▸ **EXERCISE DESCRIPTION**: Go through the data and copy each line where the string "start" appears.

▸ **RECORDS SHOWN**:
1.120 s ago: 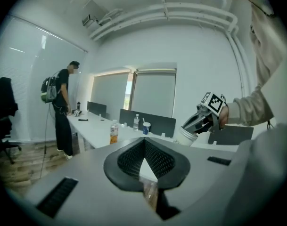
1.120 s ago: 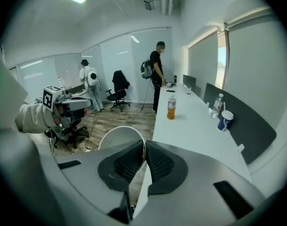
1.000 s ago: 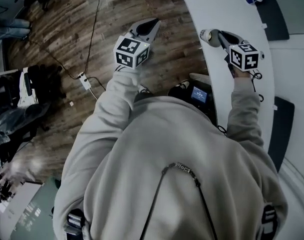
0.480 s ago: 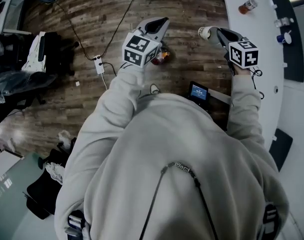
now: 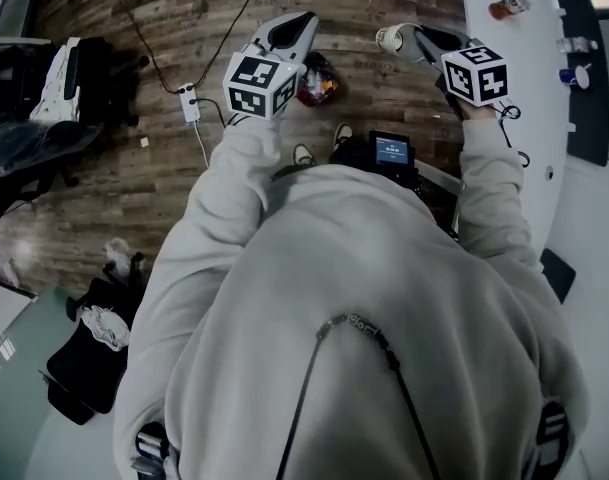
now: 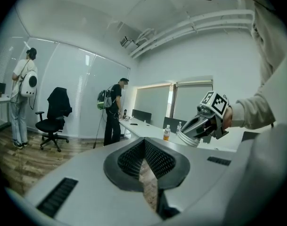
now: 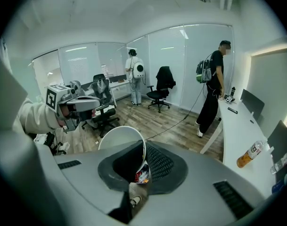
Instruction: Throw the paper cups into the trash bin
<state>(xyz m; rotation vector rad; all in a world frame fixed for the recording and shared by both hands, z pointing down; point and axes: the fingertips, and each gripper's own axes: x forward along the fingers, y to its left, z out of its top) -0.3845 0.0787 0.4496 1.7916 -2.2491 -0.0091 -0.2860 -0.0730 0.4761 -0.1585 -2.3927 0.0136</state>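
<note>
My right tool [image 5: 409,38] is clamped on the rim of a paper cup [image 5: 388,38] and holds it out over the wooden plank floor [image 5: 144,198], just right of the trash bin [image 5: 319,80]. My left tool [image 5: 302,23] is closed and empty, on the bin's left side. The white desk [image 5: 504,88] curves along my right.

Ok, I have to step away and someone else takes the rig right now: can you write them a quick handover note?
Left hand-held gripper: shut, empty, next to the trash bin on the floor.
Right hand-held gripper: shut on a paper cup, pinching its wall; the cup is beside the bin, not over it.
Done: cup in hand, clear of the desk.
Left: bring it over the bin and release. Further cups on the desk: can't tell.
</note>
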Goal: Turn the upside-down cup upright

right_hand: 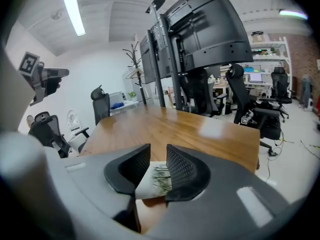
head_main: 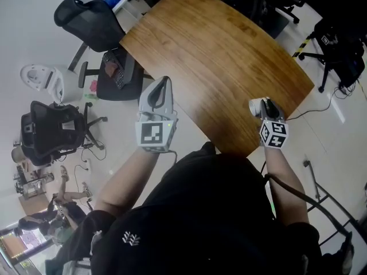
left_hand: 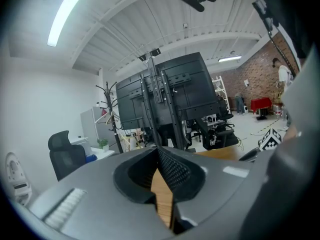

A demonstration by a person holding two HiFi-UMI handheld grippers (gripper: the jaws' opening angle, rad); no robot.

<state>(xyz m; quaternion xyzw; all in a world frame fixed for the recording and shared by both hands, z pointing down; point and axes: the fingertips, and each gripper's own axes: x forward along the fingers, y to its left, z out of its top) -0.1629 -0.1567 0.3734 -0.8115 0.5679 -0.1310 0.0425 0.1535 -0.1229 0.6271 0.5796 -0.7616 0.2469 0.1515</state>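
Observation:
A white cup (right_hand: 156, 183) with a green plant print stands on the wooden table (head_main: 218, 56), close to its near right edge. It shows as a small white shape (head_main: 254, 106) in the head view, and I cannot tell which way up it is. My right gripper (right_hand: 158, 165) has the cup low between its two ribbed pads, and the jaws look parted around it rather than pressing. My left gripper (head_main: 163, 83) hovers at the table's near left edge with its tips together and nothing between them; only wood shows below them in the left gripper view.
Black office chairs (head_main: 86, 22) stand left of the table, one with a keyboard (head_main: 121, 67) on its seat. A large black screen stand (right_hand: 200, 34) and more chairs are beyond the far end. Cables run over the floor at right.

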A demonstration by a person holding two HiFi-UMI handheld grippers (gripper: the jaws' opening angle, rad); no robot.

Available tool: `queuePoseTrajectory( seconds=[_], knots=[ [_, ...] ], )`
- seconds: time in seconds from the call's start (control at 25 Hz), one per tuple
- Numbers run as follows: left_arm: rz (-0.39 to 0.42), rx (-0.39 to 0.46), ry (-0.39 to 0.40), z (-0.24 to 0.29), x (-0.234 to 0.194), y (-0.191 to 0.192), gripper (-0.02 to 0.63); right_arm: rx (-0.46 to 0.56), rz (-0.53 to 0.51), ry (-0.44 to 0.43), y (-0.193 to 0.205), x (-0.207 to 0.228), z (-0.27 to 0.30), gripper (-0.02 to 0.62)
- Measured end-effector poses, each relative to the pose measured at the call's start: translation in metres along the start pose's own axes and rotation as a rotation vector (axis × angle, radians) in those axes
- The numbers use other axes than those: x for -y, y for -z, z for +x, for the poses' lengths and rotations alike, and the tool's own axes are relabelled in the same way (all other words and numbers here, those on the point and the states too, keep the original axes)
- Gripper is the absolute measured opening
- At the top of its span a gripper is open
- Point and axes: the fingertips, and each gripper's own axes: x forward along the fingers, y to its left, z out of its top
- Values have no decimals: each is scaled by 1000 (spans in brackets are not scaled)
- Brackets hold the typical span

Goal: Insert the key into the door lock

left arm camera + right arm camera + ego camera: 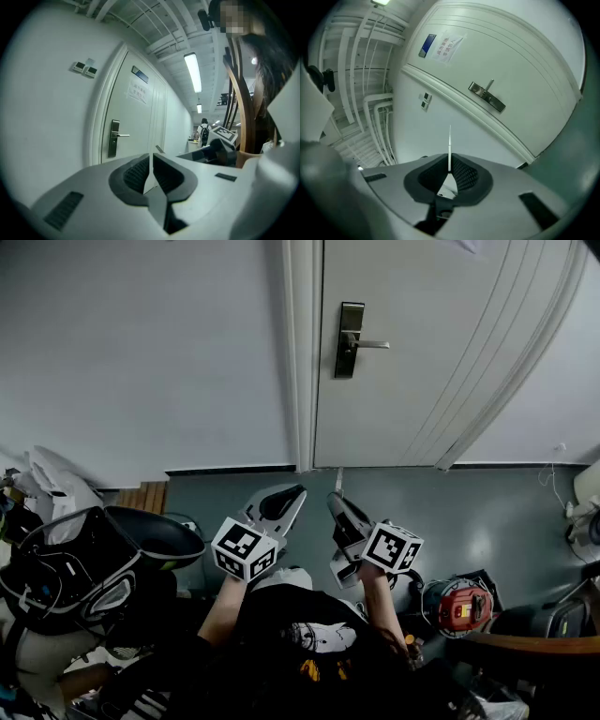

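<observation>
The white door (422, 352) stands shut ahead of me, with its metal lock (349, 340) plate and lever near the door's left edge. I hold both claws side by side below the door. My left gripper (151, 158) is closed on nothing. My right gripper (449, 158) is pinched on the key (449, 146), whose thin blade juts toward the door, well apart from the lock.

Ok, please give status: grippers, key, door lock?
Left gripper shut, empty. Right gripper shut on thin silvery key. Steel lock plate on white door well ahead, key not inserted; nothing between.
</observation>
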Motion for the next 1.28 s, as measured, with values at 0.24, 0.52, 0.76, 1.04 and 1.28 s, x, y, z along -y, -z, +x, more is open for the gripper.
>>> queuePoseTrajectory(
  seconds=[0.24, 0.52, 0.76, 1.04, 1.28],
  knots=[
    [2, -2, -2, 1, 0, -3, 29, 2, -12, -5, -3, -1, -1, 20],
    [19, -19, -6, 15, 15, -2, 29, -2, 8, -25, -11, 9, -13, 20],
    [30, -39, -20, 26, 10, -2, 29, -3, 37, -42, -17, 17, -8, 20],
    [42, -55, -29, 45, 0, -3, 29, 2, 63, -45, -36, 36, 4, 20],
    [18, -63, -53, 66, -33, 2, 29, -28, 75, -47, -48, 53, 35, 20]
  ],
)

▸ **WORKED SOLUTION**:
- seconds: time in seconds from the call's start (control at 25 Hz), one per tuple
- Measured end-effector poses, each relative to the pose measured at the call's start: translation in metres along the start pose's own axes and rotation as a rotation vector (axis × angle, radians) in those axes

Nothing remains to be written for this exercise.